TASK BRIEF: Word for word, the data below must be repeated in full; no picture is to be included.

DATASET CONTENT:
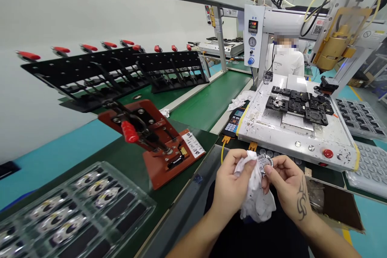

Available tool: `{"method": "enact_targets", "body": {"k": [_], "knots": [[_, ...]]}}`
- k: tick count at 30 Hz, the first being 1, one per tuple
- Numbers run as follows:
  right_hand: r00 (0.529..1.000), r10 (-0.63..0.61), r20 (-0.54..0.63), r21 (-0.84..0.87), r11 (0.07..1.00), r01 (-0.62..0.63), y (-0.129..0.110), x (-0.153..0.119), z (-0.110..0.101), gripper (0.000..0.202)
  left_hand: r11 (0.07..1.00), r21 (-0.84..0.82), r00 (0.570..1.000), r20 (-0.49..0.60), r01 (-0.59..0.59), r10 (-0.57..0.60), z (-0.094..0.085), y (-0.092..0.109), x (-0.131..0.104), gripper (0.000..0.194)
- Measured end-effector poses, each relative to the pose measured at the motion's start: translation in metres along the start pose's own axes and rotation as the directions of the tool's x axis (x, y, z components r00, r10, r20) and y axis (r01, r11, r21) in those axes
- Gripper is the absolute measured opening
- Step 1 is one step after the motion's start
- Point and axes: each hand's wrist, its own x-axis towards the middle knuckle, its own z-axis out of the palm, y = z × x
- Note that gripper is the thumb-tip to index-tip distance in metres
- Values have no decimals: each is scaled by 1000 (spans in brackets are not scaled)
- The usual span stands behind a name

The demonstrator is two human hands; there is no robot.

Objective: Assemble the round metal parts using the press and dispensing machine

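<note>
My left hand (231, 181) is closed on a crumpled white cloth (256, 199), which hangs down between my hands and carries small dark specks. Pinched between the thumb and fingers of my right hand (287, 181) is a round metal watch case (266, 163) with a grey, marked face turned toward me. The cloth touches the left edge of the case. Both hands are held over my lap, in front of the white dispensing machine (299, 137).
Left of me, a red toggle-clamp fixture (169, 157) stands beside a clear tray (121, 209) holding several metal parts. Black clamp racks (115, 68) line the back. A keypad controller (232, 123) lies by the machine. An open cardboard box (341, 205) is at right. A person (284, 58) is behind.
</note>
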Motion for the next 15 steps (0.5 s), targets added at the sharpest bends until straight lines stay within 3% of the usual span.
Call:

RESULT:
Available tool: `{"method": "enact_targets", "body": {"k": [_], "knots": [[_, ...]]}}`
- k: tick count at 30 Hz, the first being 1, one per tuple
- Numbers run as follows:
  right_hand: r00 (0.529..1.000), r10 (-0.63..0.61), r20 (-0.54..0.63), r21 (-0.84..0.87), r11 (0.07..1.00), r01 (-0.62..0.63), y (-0.129..0.110), x (-0.153..0.119), z (-0.110..0.101), gripper (0.000..0.202)
  left_hand: r11 (0.07..1.00), r21 (-0.84..0.82), r00 (0.570..1.000), r20 (-0.49..0.60), r01 (-0.59..0.59), r10 (-0.57..0.60), z (-0.094..0.085), y (-0.092..0.109), x (-0.131..0.104), gripper (0.000..0.194)
- Measured end-effector poses, each relative to the pose measured at the motion's start: translation in metres along the start pose's own axes and rotation as the directions of the tool's x axis (x, y, z components r00, r10, r20) and y axis (r01, r11, r21) in those axes
- Gripper is the absolute measured opening
- Step 1 is one step after the motion's start
- Point and axes: each hand's wrist, its own x-axis towards the middle knuckle, its own z-axis out of the palm, y = z × x
- Note that gripper is the thumb-tip to index-tip distance in metres
- Values have no decimals: each is scaled by 1000 (spans in brackets are not scaled)
- The usual span stands behind a name

The demonstrator is two human hands; there is no robot.

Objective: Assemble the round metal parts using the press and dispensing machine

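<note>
My left hand (231, 181) is closed on a crumpled white cloth (256, 199), which hangs down between my hands and carries small dark specks. Pinched between the thumb and fingers of my right hand (287, 181) is a round metal watch case (266, 163) with a grey, marked face turned toward me. The cloth touches the left edge of the case. Both hands are held over my lap, in front of the white dispensing machine (299, 137).
Left of me, a red toggle-clamp fixture (169, 157) stands beside a clear tray (121, 209) holding several metal parts. Black clamp racks (115, 68) line the back. A keypad controller (232, 123) lies by the machine. An open cardboard box (341, 205) is at right. A person (284, 58) is behind.
</note>
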Motion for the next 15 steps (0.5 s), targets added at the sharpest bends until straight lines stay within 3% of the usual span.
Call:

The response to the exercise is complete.